Театр был главным, но не единственным увлечением юноши. Не менее страстно он любил музыку. В этом сказалась материнская наследственность. По настоянию Альвины Даниловны он с ранних лет учится игре на фор­тепьяно, а немного позже и на скрипке. Его первым учи­телем по скрипке был старый ссыльный поляк Феликс Кандыба, участник одного из польских восстаний. Он же устраивал в гостиной матери музыкальные вечера, вытес­нявшие друзей отца — любителей карточной игры. «...В эти вечера мы, дети, слышали разговоры, волновавшие наши пытливые умишки. Потоком разливается музыка, ве­личественная, строгая, а кое-кто из гостей бросает репли­ки об угнетенной Польше»,— вспоминал Мейерхольд. Му­зыкальные звуки настраивали молодые души на особую чуткость, на особый строй. Это были Бетховен и Шуман, Шопен и Лист, а также — любимцы эпохи — Чайковский и Рубинштейн. Но вот, приехав одним летом к родственникам на Рижское взморье, юный Мейерхольд услы­шал в деревянной раковине курзала впервые Вагнера и, потрясенный, бродит всю ночь у моря. Он не расстается со скрипкой, берет ее и летом в Ухтомку и в Белебей-Аксаков, куда его послали на кумыс из-за слабых легких.

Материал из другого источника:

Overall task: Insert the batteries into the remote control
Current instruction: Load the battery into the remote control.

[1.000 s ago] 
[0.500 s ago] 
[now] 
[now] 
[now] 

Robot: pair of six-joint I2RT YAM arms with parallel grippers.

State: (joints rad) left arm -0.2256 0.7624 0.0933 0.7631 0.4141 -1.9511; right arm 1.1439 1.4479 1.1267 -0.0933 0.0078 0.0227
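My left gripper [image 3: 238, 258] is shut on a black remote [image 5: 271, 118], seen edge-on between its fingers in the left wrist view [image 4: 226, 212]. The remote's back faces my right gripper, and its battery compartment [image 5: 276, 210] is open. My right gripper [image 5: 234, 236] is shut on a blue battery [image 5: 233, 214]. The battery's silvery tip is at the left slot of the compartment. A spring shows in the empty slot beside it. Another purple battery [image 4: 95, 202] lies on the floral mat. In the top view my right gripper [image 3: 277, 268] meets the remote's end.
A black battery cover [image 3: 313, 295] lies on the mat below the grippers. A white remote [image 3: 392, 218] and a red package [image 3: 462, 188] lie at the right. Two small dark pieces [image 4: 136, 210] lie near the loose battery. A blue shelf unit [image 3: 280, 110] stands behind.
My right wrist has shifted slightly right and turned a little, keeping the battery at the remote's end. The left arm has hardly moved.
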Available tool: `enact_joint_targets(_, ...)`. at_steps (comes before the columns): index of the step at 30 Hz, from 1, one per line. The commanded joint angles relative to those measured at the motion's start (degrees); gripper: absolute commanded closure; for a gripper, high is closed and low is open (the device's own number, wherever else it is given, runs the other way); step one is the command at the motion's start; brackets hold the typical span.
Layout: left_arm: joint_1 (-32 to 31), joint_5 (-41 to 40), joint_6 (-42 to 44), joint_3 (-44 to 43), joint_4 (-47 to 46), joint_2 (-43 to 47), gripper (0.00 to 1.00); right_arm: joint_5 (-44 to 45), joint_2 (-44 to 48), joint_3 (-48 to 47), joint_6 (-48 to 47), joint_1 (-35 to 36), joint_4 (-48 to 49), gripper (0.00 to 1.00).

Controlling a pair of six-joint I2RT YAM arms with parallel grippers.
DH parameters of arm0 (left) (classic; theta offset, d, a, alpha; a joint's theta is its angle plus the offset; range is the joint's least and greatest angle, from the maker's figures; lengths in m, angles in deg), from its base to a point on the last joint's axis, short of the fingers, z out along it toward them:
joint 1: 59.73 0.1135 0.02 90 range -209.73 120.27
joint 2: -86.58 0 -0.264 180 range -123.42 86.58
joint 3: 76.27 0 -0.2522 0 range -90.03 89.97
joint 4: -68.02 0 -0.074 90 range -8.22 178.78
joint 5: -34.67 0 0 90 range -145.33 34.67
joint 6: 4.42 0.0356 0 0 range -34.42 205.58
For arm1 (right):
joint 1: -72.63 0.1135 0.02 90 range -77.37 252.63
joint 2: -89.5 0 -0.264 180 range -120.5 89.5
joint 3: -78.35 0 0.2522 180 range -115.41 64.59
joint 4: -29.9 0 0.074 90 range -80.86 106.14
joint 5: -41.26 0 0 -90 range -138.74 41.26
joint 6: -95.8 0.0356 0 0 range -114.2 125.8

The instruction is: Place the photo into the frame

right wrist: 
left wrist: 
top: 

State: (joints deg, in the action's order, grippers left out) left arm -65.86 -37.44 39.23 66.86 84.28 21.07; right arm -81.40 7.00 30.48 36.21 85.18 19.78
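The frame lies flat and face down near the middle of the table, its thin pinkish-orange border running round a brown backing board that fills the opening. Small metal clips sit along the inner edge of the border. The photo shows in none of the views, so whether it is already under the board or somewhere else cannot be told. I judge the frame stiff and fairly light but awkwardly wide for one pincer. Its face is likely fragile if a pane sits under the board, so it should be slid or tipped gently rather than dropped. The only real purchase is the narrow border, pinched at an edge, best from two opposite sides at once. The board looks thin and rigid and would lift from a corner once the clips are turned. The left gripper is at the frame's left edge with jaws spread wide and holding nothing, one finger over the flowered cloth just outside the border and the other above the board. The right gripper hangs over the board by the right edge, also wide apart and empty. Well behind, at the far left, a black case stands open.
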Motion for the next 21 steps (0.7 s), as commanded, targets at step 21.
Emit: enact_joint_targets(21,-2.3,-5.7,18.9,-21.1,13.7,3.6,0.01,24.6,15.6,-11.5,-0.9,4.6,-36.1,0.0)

Его будущее ему еще не ясно. Театр? Музыка? А быть может, медицина? Когда он слушает рассказы доктора Тулова, он и сам начинает мечтать об удивительных операциях, о необыкновенных по точности диагнозах. Пока что он пробует свои силы (и с успехом) на охромевших собаках. Подумывает он иногда и о литературе, исписывая десятки страниц дневников. Скоро он начнет строчить театральные рецензии и корреспонденции в столичные издания. Он уже нашел себе псевдоним. Он будет подписываться: «Не беспристрастный».

Но, строя самые разнообразные планы и предаваясь самым противоположным мечтаниям, он тем не менее работает над скрипичной исполнительской техникой с необычайным усердием и с той ответственностью при­рожденного профессионализма, который был ему свойст­вен, чем бы он ни занимался. Кандыба и преподаватель фортепьяно В. К. Коссовский не могли нахвалиться его музыкальностью, и их уроки пошли впрок, хотя он и не стал скрипачом-виртуозом, о чем тайно мечтал. Умение свободно читать ноты и разбираться в сложных партиту­рах пригодилось ему, когда он стал заниматься оперной режиссурой. Да и на репетициях драматических спектак­лей я сам не раз был свидетелем, как оркестранты устра­ивали ему овацию, стуча смычками по инструментам, после того как он вдруг хватал дирижерскую палочку и показывал какой-нибудь нюанс или ритмический ход. Однажды я слышал, как он, будучи в лирическом на­строении, сев за фортепьяно, проникновенно сыграл пье­су из сюиты Чайковского «Времена года».